Celgard, LLC v. SK Innovation Co., Ltd.
In the most recent decision addressing the “purposeful-direction” and “stream-of-commerce” theories used to establish personal jurisdiction over a foreign defendant, the U.S. Court of Appeals for the Federal Circuit upheld dismissal of a patent infringement claim against a South Korean company for lack of personal jurisdiction. Celgard, LLC v. SK Innovation Co., Ltd., Case No. 14-1807 (Fed. Cir., July 6, 2015) (Reyna, J.).
Celgard develops and manufactures ceramic-coated battery membranes that are used in lithium-ion batteries found in electronic vehicles and consumer electronics to separate chemical cell components and prevent electrical shorting. Celgard holds a patent on its ceramic-coated separator technology. SKI, a South Korean company, manufactures separators used in lithium-ion batteries and supplies the separators to third-party manufacturers. All of SKI’s design, manufacturing and sales operations are based in Korea.

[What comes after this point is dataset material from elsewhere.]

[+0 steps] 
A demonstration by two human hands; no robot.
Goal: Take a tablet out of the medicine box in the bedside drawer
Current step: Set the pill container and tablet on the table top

Celgard sued SKI in a district court in North Carolina, where Celgard is located. SKI moved to dismiss the complaint for lack of personal jurisdiction. Celgard argued that SKI was subject to personal jurisdiction because SKI placed its separators into the “stream of commerce” and “purposefully directed” them to third-party manufacturers of consumer electronic devices who, in turn, offered the devices for sale in North Carolina. After the district court granted SKI’s motion, Celgard appealed.
The Federal Circuit first analyzed Celgard’s “purposeful-direction” argument. The Court acknowledged SKI’s joint venture with Kia to develop batteries for a Kia electric vehicle (EV) and the fact that two Kia dealerships in North Carolina had advertised that the EV would be coming soon. But the Court found greater weight in the fact that it was the dealers, not SKI or Kia, that made the statements contained in the advertisements. Celgard presented no evidence that those dealers were SKI’s alter egos or its agents for purposes of establishing personal jurisdiction. Indeed, Celgard had not shown the requisite control by SKI over the activities of the dealers in North Carolina, nor did it show that any profits flowed from SKI to the Kia dealers. As the Court stated: “Put simply, there is no evidence of any relationship between SKI and the North Carolina Kia dealers.” Accordingly, the Court held that personal jurisdiction could not be established on the “purposeful-direction” theory because there was no record evidence that SKI purposefully directed its activities, related to the Kia EV or otherwise, toward North Carolina.
The Court then addressed Celgard’s “stream-of-commerce” argument. The Court acknowledged that the Supreme Court had not made a clear determination of whether the “stream-of-commerce” theory requires mere foreseeability that the defendant’s products would end up in the forum, or whether it requires foreseeability and a substantial connection between the defendant and the forum state. The Federal Circuit declined to resolve the question under either formulation of the “stream-of-commerce” test because Celgard provided no evidence that SKI’s products had actually entered North Carolina, much less that the company could foresee that its separators would make their way to the state when it placed them into the market. The Court went further, noting that Celgard also failed to demonstrate that its own separators were present in North Carolina. Consequently, the Court held that the district court did not err in declining to exercise personal jurisdiction over SKI under the stream-of-commerce theory.